I was pleased with the new look of the Cybermen, in the publicity stills which I saw last year the new look didn't really make me think 'Wow!' but actually seeing them in motion on screen has actually make me say out loud 'Wow!'. But I still prefer the look the Cybermen had in the 1980's. However I wasn't too big on the new voices they had, I much preferred how they sound in the Big Finish audio series.

The story was pretty good but I was disappointed that there was too much focus on Rose and Mickey meeting relatives that are dead in there own Universe, it kinda stole the thunder from this alternate Earth which seems to become totally dependant on the 'Human Upgrade'. Then again with any series that RTD is in charge of there is bound to be some family 'melodrama' somewhere.

The CGI airships where pretty cool, it made that difference to the London skyline you kinda knew straight away that this was a different place.
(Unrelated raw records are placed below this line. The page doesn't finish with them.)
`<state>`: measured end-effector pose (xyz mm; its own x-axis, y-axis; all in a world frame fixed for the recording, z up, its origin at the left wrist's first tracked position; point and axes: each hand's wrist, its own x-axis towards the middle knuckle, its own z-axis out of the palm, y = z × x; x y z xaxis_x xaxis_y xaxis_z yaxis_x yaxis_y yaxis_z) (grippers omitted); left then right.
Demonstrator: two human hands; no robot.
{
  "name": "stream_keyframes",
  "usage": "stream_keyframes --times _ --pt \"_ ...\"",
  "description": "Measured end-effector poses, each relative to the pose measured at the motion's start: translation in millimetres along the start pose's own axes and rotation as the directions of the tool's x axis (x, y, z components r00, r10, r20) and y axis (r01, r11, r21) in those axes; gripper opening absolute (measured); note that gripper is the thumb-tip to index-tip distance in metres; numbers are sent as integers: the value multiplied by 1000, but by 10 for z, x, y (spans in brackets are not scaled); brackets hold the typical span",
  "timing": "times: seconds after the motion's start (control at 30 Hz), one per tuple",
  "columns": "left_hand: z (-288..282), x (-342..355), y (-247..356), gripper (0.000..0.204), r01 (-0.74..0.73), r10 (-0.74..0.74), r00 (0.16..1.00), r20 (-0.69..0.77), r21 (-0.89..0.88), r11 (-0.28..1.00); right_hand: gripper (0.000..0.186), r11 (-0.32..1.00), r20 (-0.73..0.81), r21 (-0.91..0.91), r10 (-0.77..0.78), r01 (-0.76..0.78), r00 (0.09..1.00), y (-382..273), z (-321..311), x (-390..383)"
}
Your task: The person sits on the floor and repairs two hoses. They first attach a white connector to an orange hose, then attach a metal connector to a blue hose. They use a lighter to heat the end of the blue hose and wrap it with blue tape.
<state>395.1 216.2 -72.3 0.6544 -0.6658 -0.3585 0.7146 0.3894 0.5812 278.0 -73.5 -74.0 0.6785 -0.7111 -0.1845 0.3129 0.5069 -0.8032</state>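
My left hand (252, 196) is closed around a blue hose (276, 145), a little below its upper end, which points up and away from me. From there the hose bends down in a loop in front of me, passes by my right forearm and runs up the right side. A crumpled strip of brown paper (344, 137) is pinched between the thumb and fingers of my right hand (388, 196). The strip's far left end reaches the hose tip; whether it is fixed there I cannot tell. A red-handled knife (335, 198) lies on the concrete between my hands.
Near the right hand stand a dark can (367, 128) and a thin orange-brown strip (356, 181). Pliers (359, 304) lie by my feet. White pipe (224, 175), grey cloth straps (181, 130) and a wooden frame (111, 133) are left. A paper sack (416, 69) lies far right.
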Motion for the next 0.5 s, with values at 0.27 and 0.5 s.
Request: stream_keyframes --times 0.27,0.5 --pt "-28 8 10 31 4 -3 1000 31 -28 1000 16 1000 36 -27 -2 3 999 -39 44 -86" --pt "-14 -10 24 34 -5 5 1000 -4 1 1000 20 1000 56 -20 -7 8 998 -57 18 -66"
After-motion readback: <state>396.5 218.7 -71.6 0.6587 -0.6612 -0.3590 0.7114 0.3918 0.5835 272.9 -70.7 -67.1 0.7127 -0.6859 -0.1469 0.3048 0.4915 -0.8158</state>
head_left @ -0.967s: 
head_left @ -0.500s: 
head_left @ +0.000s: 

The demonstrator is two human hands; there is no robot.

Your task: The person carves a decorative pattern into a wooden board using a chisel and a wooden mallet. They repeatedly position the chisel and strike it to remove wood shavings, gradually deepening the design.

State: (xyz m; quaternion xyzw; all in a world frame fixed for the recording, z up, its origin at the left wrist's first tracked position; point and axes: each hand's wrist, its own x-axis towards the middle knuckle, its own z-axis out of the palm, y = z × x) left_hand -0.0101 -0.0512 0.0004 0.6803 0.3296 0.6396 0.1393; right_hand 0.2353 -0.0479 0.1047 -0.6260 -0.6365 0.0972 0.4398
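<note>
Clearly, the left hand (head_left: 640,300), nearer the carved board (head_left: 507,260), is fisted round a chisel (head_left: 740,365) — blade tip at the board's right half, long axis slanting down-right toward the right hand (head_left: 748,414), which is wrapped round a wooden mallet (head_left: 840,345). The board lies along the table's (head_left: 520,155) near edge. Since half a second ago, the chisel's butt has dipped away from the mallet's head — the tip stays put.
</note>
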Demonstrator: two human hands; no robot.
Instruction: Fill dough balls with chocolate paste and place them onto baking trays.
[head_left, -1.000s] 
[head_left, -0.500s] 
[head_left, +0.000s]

Not many shows get the alternate universes right, shows like 'Sliders' and 'Star Trek' don't quite clinch it at times, but this story does.

This was also the first time in the new series that a cliff-hanger ending wasn't spoiled by a 'Next Time' sequence; they did that last year and completely missed the point of 'Cliff-hanger ending'.

The sequence with the people in the street freezing while they get the latest downloads was pretty inspired in my opinion, the last part of it when a new joke was downloaded was a nice touch.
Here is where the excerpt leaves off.